It is not in dispute and as is clear from the Annual Report 1994-95 of the assessee that the production of machines started from the year 1994. Thus, in a period of three months, the three (3) machines were built and were displayed at IMTEX’ 95 held from 15th to 22nd January 1995 at Pragati Maidan, New Delhi. The Annual Report further discloses that both products viz. MCV-400 and MCV- 320 received tremendous appreciation in the IMTEX’ 95 for its specifications, features and technical innovativeness and lower price. Due to the same, MCV-320 won both the PMT CMTI Trust Award for the “best design” and FIE Foundation Award as the
“best product” displayed at IMTEX’ 95. Undisputedly, the machines exhibited generated lot of demand. Even though there was demand from outside customers to buy the machines from the assessee, it was decided to sell these machines to its group companies i.e., to Ace Designers and M/s.Pragati Engineering Works. These machines started working for 2 shifts per day continuously for four months and working of the machines was to the satisfaction of the other customers. At the time of the exhibition itself the booking of machines took place. Several reputed customers like M/s.Widia (India) Limited, M/s.Technico, M/s. Hindustan Hyderabad, M/s.Hero Honda, M/s.Mico, M/s.Delta Corporation, etc. were interested to buy the machines and as such, they have placed orders. However, the machines were launched in the market in the month of August’ 1995.
The assessee has shown the closing stock of Rs.12,13,077/- including a closing work-in- progress of Machining Centre MCH-400 amounting to Rs.3,54,643/- as on March’ 1995. The assessee has also shown Rs.13,54,258/- as advance received from Ace Designers and Technico Engineering. Thus, it is evident that the so called prototypes manufactured by the assessee were tested and sold commercially during the Assessment Year 1995-96 itself. Merely because the machines were sold to group companies, it cannot be said that the transaction is not commercial. There is transfer of title in respect of machines from the assessee to its group companies. Admittedly, the group companies which had purchased the three (3) machines started making use of those machines and were earning profit. It is not in dispute that those machines were working in 2 shifts per day continuously from the date of sale without any technical problem.
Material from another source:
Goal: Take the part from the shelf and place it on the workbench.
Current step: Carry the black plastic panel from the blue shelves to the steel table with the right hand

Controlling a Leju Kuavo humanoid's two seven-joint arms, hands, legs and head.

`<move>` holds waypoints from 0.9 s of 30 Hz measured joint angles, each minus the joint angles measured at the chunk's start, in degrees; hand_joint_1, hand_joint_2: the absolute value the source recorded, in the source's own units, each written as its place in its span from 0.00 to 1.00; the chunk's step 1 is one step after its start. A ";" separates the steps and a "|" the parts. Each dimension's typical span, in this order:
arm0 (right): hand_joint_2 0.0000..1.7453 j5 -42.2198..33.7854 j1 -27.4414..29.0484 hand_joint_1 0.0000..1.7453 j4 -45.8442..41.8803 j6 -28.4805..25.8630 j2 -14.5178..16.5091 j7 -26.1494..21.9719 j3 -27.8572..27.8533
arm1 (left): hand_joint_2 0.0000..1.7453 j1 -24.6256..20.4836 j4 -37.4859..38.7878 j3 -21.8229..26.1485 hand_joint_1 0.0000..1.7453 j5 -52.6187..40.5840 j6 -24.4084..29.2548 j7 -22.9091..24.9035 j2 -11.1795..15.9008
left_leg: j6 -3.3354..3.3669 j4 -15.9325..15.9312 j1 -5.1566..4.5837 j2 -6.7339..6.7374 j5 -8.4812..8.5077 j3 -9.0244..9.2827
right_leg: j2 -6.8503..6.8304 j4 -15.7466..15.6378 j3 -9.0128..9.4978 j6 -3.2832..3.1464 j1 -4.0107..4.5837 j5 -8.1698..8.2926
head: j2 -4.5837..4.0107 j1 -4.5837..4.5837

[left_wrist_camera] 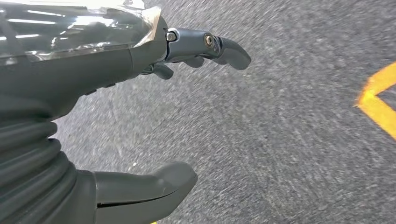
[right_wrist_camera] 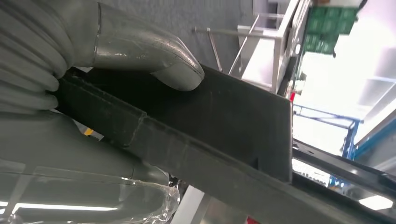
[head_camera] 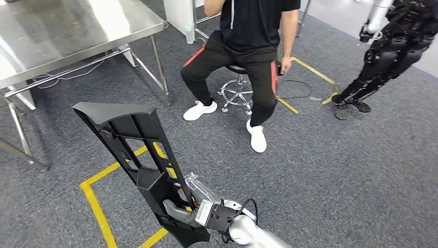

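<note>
A long black plastic part (head_camera: 139, 160) with open cut-outs stands tilted in front of me, its wide end up and to the left. My right hand (head_camera: 188, 209) grips it near its lower end. In the right wrist view the thumb (right_wrist_camera: 159, 56) presses on the part's flat black face (right_wrist_camera: 224, 126). The steel workbench (head_camera: 62, 31) stands at the upper left, some way off. My left hand (left_wrist_camera: 140, 93) hangs over the grey carpet with its fingers apart and nothing in it.
A person in black sits on a wheeled stool (head_camera: 237, 90) straight ahead. Another dark humanoid robot (head_camera: 385, 51) stands at the upper right. Yellow tape lines (head_camera: 98, 206) mark the grey carpet. The workbench's legs (head_camera: 160, 67) reach the floor at left.
</note>
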 joint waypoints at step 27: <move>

The learned Advocate appearing for the assessee relied upon the following judgments: (i) Additional Commissioner of Income-Tax, Madras-II v. Southern Structurals Ltd. –
(1977) 110 ITR 164
(ii) Commissioner of Income-Tax, Poona v. Hindustan Antibiotics Ltd. – (1974) 93 ITR 548
(iii) Commissioner of Income-Tax v. Food Specialities Ltd. – (1958) 156 ITR 790
(iv) Commissioner of Income-Tax v. Nestor Pharmaceuticals Limited - (2010) 322 ITR 631
(v) Metropolitan Springs Pvt. Ltd. v. Commissioner of Income-Tax, (Central) Bombay – (1981) 132 ITR 893
(vi) Commissioner of Income-Tax v. Himalyan Magnesite Ltd. – (2005) 276 ITR 56
to contend that the year of commercial production is relevant and not the year wherein the products were manufactured on trial basis. There cannot be any dispute with regard to said proposition of law. A provision in a statue must be interpreted with regard being had to the object for which the section was enacted namely with a view to encouraging the establishment of new industrial undertakings by granting exemption from tax on profits derived from such undertakings during the first ten years. We are also clear in our mind that if the object is to give exemption of tax, that presupposes that the real object is that the profits are capable of being earned by the company. If such be the object, then until the assessee-company reaches a stage where it is in a position to decide that a final product, which could ultimately be sold in the market, could be manufactured or produced by it, it will be idle formality to say that it had started manufacture or
production of articles simply because trial products are prepared with a view to verify whether they can be ultimately used in preparation of final products.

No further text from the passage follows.